Characteristics of Global Business


Characteristics of Global Business


International Business Services

They are doing the following instead of managing outsourcing suppliers on their own and running several shared service centres-

  • Implementing services for international business.

  • Integrating governance, locations, and business procedures across all shared services.

  • Enterprise-wide outsourcing of activities.

  • A global enterprise owns and controls operations in two or more countries. For example, Coca-Cola, Samsung, Volkswagen, Unilever Ltd., etc.


Case Study

Many global corporations operate in India, but the vast majority of them provide goods and services for the wealthy. The weaker members of society are least worried. In many situations, resources are being devoted to manufacturing dog food, while 26 million people in the country go to bed without eating. As a result, it would seem that manufacturing should be left in the hands of Indian businesses aware of Indian goals and appropriately deploying resources.


1. Discuss the benefits and drawbacks of multinational corporations in light of the aforementioned facts.

Some advantages of multinational corporations are:

  • The enormous scale of operations

  • Cutting-edge technology

  • Low production cost

  • New job opportunities in the established country.


However, there are disadvantages to MNCs. These are as follows:

  • It fails to consider national priorities

  • Significant capital expenditure

  • It results in the establishment of a monopoly.

  • It causes natural resource depletion.

  • It puts the country's sovereignty at risk.


Summary:

MNCs have been crucial to the Indian economy for the past decades. They are distinguished by their enormous size, numerous goods, cutting-edge technology, marketing tactics, and global network of activities. Therefore, global firms are enormous industrial organisations that expand their activities in marketing and manufacturing through a network of subsidiaries in many nations. These corporations stand out from other private sectors, public sector, and public sector enterprises due to their unique characteristics, including (i) large capital resources, (ii) foreign collaboration, (iii) advanced technology, (iv) innovative products, (v) marketing strategies, (vi) market territory expansion, and (vii) centralised control.

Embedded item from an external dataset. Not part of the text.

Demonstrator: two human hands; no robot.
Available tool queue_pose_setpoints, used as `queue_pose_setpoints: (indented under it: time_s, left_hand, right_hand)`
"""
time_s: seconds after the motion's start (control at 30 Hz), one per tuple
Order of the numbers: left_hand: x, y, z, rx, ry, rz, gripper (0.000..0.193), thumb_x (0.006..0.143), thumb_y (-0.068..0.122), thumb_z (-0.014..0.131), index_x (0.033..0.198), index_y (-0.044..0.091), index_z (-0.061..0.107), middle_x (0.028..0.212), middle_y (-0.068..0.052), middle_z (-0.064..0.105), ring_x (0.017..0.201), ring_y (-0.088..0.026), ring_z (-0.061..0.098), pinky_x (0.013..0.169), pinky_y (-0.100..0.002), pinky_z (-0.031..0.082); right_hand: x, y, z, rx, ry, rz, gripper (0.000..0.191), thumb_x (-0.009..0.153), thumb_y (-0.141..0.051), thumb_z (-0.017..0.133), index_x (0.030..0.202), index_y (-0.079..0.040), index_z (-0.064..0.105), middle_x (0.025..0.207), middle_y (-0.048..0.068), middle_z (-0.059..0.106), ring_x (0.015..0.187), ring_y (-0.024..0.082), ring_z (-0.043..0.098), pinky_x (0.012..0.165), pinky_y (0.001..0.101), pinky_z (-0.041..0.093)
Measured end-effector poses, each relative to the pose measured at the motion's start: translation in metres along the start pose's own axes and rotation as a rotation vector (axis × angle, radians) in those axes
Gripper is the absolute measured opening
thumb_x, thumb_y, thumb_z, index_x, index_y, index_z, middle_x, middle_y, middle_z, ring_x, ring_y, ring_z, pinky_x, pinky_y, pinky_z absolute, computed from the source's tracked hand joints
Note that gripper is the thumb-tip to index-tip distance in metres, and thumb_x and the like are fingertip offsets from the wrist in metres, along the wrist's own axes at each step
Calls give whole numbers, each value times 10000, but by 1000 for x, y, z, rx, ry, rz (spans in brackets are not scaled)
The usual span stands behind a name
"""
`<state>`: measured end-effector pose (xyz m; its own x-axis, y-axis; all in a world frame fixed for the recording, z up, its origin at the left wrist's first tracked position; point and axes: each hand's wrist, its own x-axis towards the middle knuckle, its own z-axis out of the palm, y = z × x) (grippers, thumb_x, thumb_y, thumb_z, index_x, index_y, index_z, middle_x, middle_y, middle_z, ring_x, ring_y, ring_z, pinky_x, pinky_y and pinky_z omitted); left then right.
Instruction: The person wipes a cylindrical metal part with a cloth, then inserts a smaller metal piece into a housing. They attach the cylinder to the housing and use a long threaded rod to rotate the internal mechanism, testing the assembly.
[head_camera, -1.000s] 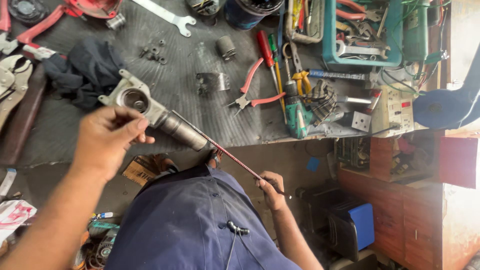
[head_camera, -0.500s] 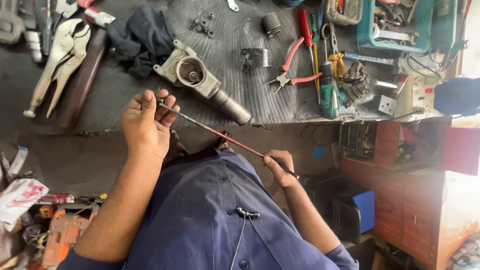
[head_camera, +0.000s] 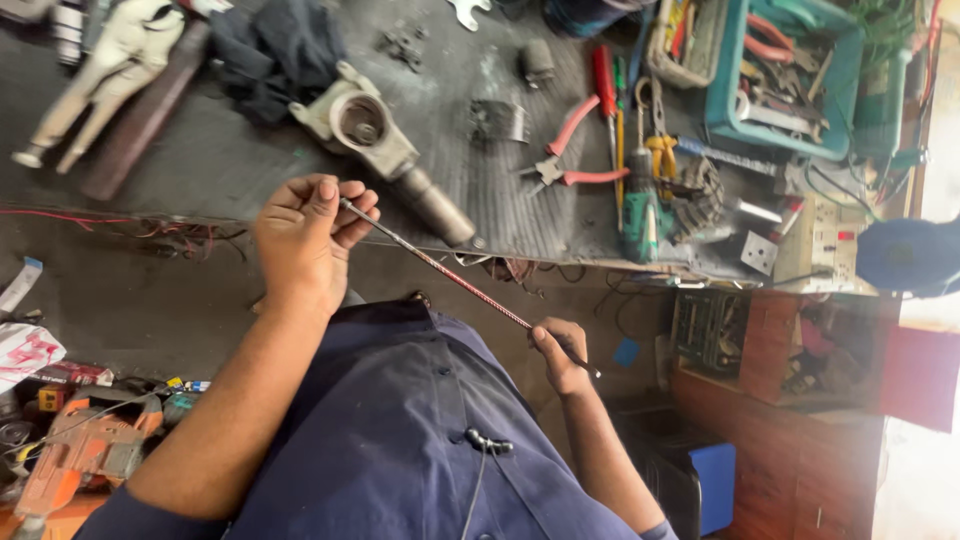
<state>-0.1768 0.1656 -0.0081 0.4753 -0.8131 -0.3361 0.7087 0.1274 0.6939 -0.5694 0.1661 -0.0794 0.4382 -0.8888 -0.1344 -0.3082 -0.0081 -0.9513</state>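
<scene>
Rod (head_camera: 455, 275) aslant between left hand (head_camera: 305, 235), right hand (head_camera: 562, 355)

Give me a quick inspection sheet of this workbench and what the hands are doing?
Surface: dark, grimy workbench.
Job's things: thin rod held at both ends; grey metal housing lies on the bench.
Clutter: red-handled pliers, red screwdriver, dark cloth, teal tool tray.
Hands: left hand and right hand both grip the rod.
Cables: red wires along the bench edge.
Surroundings: orange power tool, wooden cabinet.
</scene>
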Motion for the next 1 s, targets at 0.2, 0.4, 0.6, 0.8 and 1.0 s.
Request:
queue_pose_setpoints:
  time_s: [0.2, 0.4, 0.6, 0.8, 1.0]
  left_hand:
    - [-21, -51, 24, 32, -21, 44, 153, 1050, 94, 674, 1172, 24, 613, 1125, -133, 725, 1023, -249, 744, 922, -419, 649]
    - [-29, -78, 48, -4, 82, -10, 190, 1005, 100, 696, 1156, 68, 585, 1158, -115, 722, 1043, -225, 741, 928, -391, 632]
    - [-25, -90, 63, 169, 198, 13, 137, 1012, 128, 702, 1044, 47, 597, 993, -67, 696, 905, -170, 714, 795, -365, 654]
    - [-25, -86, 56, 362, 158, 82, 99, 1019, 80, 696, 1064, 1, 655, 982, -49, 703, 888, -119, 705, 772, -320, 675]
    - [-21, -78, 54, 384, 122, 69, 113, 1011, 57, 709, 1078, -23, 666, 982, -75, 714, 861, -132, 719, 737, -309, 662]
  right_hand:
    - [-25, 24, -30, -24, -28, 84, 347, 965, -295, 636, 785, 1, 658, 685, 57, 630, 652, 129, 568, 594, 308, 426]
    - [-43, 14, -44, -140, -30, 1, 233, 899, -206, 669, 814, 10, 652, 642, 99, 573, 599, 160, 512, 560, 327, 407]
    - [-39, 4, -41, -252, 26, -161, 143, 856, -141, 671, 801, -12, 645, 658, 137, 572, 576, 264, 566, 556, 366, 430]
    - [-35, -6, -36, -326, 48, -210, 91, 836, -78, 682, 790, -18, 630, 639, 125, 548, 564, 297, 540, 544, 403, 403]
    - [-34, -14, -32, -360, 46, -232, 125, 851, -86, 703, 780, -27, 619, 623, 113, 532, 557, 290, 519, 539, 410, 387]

FAQs on Global Enterprises: Manufacturers from Different Countries

1. What drives a corporation to expand globally?

Corporations expand their operations globally to get access to the new market and grow the clientele of the company. These are only possible by setting up their own enterprise in other countries. Establishing an enterprise in the new country would also help in achieving long-term plans and would help in getting access to the new market. To build an enterprise, the company need to consider the cost-effectiveness and the kind of market and products that are prevailing in the country.

2. Describe global corporations and their influence on a country's economic growth.

A company with its headquarters in one nation and its activities in other nations is referred to as a multinational corporation. This indicates that this kind of company will conduct business internationally. An MNC conducts its commercial activities in a number of other nations while maintaining its registered office in the so-called "home country" (called host countries).


Multinational corporations have a significant role to play in many emerging economies, including India.

  • Advanced technology

  • Using idle resources

  • Instigation of Positive Competition

  • Employment Opportunities

  • Development of Domestic Businesses

3. How can you differentiate between a global company and an MNC?

Global companies and MNCs do have their operations in multiple countries, but the manner in which they operate makes them different. A global company needs to be consistent in its product offering to different countries, while an MNC may change its product offering as per the demand of the customers in the market. An MNC adapts to the locality of culture, whereas global companies do not. An MNC functions independently at every location, while a global company has a coordinated function in different geographies across the world.